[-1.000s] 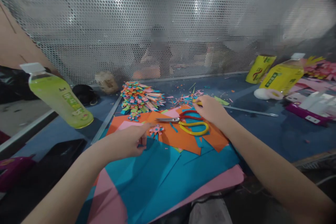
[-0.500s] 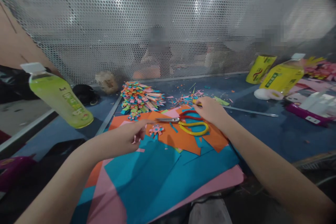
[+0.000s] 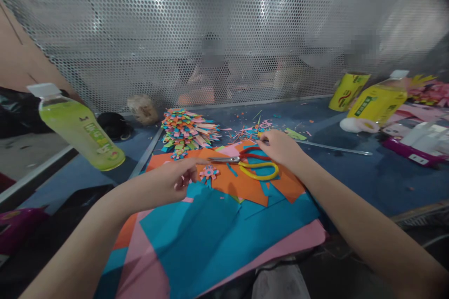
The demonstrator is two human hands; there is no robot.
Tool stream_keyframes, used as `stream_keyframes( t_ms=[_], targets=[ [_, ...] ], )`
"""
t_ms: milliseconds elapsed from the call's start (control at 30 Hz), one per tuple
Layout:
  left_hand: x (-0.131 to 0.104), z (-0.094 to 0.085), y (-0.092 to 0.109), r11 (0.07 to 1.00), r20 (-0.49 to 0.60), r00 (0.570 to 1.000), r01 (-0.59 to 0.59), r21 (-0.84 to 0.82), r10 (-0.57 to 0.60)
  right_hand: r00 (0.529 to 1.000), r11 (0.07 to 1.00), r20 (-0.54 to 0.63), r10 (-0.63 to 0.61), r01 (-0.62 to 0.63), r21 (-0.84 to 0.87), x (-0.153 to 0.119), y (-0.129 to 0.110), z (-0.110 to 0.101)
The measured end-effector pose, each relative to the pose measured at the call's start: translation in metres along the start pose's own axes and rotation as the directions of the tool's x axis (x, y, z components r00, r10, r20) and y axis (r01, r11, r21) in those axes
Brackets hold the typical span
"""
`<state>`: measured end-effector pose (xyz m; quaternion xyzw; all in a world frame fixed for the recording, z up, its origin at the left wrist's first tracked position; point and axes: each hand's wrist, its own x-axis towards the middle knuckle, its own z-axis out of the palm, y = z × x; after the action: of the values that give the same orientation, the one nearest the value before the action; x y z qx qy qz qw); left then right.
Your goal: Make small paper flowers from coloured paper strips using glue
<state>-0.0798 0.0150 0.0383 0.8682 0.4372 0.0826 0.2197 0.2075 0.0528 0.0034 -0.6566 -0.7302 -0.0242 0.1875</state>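
My left hand (image 3: pixel 178 176) hovers over the stacked paper, index finger stretched out to the tips of the scissors (image 3: pixel 242 162), its other fingers loosely curled. Just right of it lies a small pink-and-blue paper flower (image 3: pixel 209 173). The scissors, with one red and one yellow handle loop, rest slightly open on orange paper (image 3: pixel 242 187). Beyond the handles, my right hand (image 3: pixel 278 147) has its fingers closed at the pile of paper scraps (image 3: pixel 245 134). A bit of yellow shows at its fingertips; what it is I cannot make out. Blue paper (image 3: pixel 203 233) lies in front.
A bundle of multicoloured paper strips (image 3: pixel 189 131) stands behind the sheets. A green drink bottle (image 3: pixel 80 128) is at left, a yellow bottle (image 3: pixel 377 103) and a yellow can (image 3: pixel 349 92) at right. A clear strip (image 3: pixel 336 148) lies on the table. Perforated metal (image 3: pixel 224 18) forms the back.
My left hand has shifted very slightly right, its fingertip nearer the scissor blades. The right hand's fingers have moved a little at the scraps. The scissors stay in place.
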Motion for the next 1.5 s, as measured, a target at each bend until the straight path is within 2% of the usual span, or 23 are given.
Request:
stream_keyframes(
  t_ms=[100, 367, 500, 667, 867, 933, 1200, 1367, 1500],
  targets=[
    [0.0, -0.002, 0.002, 1.0, 0.123, 0.992, 0.013, -0.008, -0.011, 1.0, 1.0, 0.001, -0.004, 0.004, -0.004, 0.0, 0.001, 0.0],
    [0.0, -0.004, 0.002, 0.999, 0.142, 0.99, -0.017, -0.043, 0.023, 1.0, 1.0, 0.007, 0.008, -0.008, -0.007, 0.0, 0.0, 0.0],
    [-0.001, -0.005, 0.007, 1.0, 0.199, 0.98, 0.028, -0.01, -0.025, 1.0, 1.0, 0.014, 0.022, -0.022, -0.004, 0.0, 0.0, 0.001],
    [-0.001, -0.007, 0.016, 0.999, 0.184, 0.982, 0.042, 0.026, -0.046, 0.999, 1.0, 0.024, 0.026, -0.026, -0.003, -0.001, -0.001, 0.0],
    [0.002, -0.004, 0.008, 0.99, 0.243, 0.96, 0.13, 0.054, -0.139, 0.999, 1.0, 0.035, 0.028, -0.028, -0.008, -0.002, -0.003, -0.002],
    [0.003, -0.002, 0.005, 0.99, 0.254, 0.958, 0.118, 0.076, -0.134, 0.999, 1.0, 0.039, 0.027, -0.027, -0.011, -0.002, -0.004, -0.004],
    [0.006, 0.001, 0.008, 0.979, 0.25, 0.953, 0.136, 0.151, -0.171, 0.999, 1.0, 0.035, 0.025, -0.025, 0.005, -0.002, -0.001, -0.002],
    [0.005, -0.001, 0.004, 0.976, 0.187, 0.968, 0.14, 0.166, -0.17, 0.999, 0.999, 0.031, 0.028, -0.028, 0.015, -0.002, 0.0, 0.0],
    [0.007, -0.003, -0.007, 0.897, 0.113, 0.931, 0.293, 0.331, -0.346, 0.999, 0.999, 0.041, 0.025, -0.026, 0.02, -0.003, -0.001, -0.002]
  ],
)
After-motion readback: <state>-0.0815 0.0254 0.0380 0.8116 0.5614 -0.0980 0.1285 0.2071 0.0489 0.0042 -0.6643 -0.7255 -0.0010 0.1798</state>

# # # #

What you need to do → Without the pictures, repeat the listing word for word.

Answer for the task →
[-1.000s] 
[-0.500s] 
[+0.000s] 
The demonstrator is two human hands; there is no robot.
Tool stream_keyframes, used as `stream_keyframes( t_ms=[_], targets=[ [_, ...] ], )`
"""
t_ms: milliseconds elapsed from the call's start (control at 30 Hz), one per tuple
Layout:
  left_hand: x (-0.131 to 0.104), z (-0.094 to 0.085), y (-0.092 to 0.109), r11 (0.07 to 1.00), r20 (-0.49 to 0.60), r00 (0.570 to 1.000), r01 (-0.59 to 0.59), r21 (-0.84 to 0.82), r10 (-0.57 to 0.60)
  right_hand: r00 (0.529 to 1.000), r11 (0.07 to 1.00), r20 (-0.54 to 0.63), r10 (-0.63 to 0.61), r01 (-0.62 to 0.63), r21 (-0.84 to 0.87), x (-0.153 to 0.119), y (-0.129 to 0.110), z (-0.110 to 0.101)
The measured end-effector pose, each relative to the pose measured at the call's start: translation in metres along the start pose's own axes and rotation as the directions of the tool's x axis (x, y, z components r00, r10, r20) and y axis (r01, r11, r21) in those axes
Brackets hold the typical span
"""
`<state>`: measured end-effector pose (xyz m; quaternion xyzw; all in a world frame fixed for the recording, z up, its origin at the left wrist's first tracked position; point and axes: each hand's wrist, its own x-axis towards the middle knuckle, its own z-axis out of the palm, y = z × x; after the action: of the values that give the same orientation, the one nearest the value before the action; x y z qx qy qz qw); left then right.
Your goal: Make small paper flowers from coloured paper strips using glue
<state>-0.0798 0.0150 0.0383 0.8682 0.4372 0.0826 0.2197 0.2075 0.0528 0.0034 -0.6566 -0.7302 -0.0242 0.1875</state>
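My left hand (image 3: pixel 178 176) hovers over the stacked paper, index finger stretched out to the tips of the scissors (image 3: pixel 242 162), its other fingers loosely curled. Just right of it lies a small pink-and-blue paper flower (image 3: pixel 209 173). The scissors, with one red and one yellow handle loop, rest slightly open on orange paper (image 3: pixel 242 187). Beyond the handles, my right hand (image 3: pixel 278 147) has its fingers closed at the pile of paper scraps (image 3: pixel 245 134). A bit of yellow shows at its fingertips; what it is I cannot make out. Blue paper (image 3: pixel 203 233) lies in front.
A bundle of multicoloured paper strips (image 3: pixel 189 131) stands behind the sheets. A green drink bottle (image 3: pixel 80 128) is at left, a yellow bottle (image 3: pixel 377 103) and a yellow can (image 3: pixel 349 92) at right. A clear strip (image 3: pixel 336 148) lies on the table. Perforated metal (image 3: pixel 224 18) forms the back.
My left hand has shifted very slightly right, its fingertip nearer the scissor blades. The right hand's fingers have moved a little at the scraps. The scissors stay in place.
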Motion for the next 1.5 s, as measured, a target at each bend until the straight path is within 2% of the usual span, or 23 are given.
Request:
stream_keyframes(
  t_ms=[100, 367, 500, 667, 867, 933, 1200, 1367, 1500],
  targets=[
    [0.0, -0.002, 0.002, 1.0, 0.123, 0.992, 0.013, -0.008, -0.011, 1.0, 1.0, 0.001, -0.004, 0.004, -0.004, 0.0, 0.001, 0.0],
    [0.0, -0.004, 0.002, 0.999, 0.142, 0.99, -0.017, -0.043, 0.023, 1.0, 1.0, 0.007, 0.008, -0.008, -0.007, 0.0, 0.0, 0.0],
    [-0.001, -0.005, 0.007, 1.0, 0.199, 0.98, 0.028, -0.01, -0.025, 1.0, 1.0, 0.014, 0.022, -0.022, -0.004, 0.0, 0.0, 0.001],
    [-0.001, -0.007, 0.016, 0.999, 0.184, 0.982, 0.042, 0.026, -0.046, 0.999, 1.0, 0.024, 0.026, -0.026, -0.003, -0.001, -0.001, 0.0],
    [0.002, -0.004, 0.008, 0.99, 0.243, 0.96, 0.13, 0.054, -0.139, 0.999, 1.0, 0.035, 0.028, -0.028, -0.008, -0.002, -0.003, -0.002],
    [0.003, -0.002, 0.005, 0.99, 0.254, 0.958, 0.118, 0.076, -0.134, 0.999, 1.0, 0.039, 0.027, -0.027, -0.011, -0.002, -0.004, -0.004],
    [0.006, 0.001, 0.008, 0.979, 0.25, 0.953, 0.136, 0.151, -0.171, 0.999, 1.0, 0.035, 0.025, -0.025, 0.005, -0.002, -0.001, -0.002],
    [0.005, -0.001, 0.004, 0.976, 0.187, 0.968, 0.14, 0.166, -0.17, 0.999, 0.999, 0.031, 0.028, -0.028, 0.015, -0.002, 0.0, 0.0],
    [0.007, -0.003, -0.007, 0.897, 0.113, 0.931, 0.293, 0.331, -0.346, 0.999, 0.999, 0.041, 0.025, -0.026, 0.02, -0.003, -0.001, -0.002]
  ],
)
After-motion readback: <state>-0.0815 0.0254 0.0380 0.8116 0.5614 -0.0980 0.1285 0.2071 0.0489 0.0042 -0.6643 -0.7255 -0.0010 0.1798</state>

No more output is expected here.